DATASET EXTRACT ▸
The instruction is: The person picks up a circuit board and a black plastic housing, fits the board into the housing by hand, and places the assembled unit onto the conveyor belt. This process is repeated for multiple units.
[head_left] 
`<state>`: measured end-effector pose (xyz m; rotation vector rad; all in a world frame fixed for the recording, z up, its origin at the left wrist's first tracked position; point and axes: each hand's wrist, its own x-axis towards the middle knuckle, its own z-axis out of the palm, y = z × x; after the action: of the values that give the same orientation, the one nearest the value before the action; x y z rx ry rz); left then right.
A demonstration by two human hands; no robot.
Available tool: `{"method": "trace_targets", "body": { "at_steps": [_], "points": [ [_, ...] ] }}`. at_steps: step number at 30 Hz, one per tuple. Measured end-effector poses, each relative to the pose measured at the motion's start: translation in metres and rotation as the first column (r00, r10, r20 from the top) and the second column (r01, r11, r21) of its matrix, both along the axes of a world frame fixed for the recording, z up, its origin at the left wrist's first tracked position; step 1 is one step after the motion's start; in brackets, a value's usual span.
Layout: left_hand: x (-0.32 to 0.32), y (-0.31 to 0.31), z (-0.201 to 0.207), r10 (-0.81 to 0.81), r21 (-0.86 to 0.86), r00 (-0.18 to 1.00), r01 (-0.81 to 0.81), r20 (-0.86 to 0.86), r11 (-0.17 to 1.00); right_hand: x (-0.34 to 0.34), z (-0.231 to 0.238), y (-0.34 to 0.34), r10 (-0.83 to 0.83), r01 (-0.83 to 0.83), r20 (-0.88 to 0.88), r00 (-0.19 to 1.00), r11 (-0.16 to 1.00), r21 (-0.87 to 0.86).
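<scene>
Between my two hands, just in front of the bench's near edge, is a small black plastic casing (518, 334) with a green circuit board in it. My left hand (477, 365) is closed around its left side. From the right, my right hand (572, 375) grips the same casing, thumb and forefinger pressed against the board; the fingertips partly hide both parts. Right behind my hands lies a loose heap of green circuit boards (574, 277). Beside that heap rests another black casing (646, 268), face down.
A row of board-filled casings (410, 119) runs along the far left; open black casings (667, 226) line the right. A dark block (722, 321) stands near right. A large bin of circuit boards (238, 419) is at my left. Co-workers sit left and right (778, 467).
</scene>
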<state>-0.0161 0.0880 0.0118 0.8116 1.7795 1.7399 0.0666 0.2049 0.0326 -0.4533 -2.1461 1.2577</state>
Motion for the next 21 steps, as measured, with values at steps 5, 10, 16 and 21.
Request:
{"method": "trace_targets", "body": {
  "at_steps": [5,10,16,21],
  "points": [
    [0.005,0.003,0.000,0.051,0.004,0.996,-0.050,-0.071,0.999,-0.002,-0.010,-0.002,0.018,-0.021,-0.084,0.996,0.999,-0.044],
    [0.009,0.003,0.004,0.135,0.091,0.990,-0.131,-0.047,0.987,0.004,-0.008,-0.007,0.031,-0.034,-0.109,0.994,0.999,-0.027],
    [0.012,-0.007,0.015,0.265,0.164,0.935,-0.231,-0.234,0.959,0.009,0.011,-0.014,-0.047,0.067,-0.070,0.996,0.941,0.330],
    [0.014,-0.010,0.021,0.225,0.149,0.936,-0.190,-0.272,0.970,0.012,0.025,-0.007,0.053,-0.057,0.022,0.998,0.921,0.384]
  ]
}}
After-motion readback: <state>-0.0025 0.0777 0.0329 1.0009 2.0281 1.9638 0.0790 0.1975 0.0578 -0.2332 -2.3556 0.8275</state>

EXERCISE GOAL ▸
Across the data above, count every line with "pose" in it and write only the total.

RESPONSE ▸
2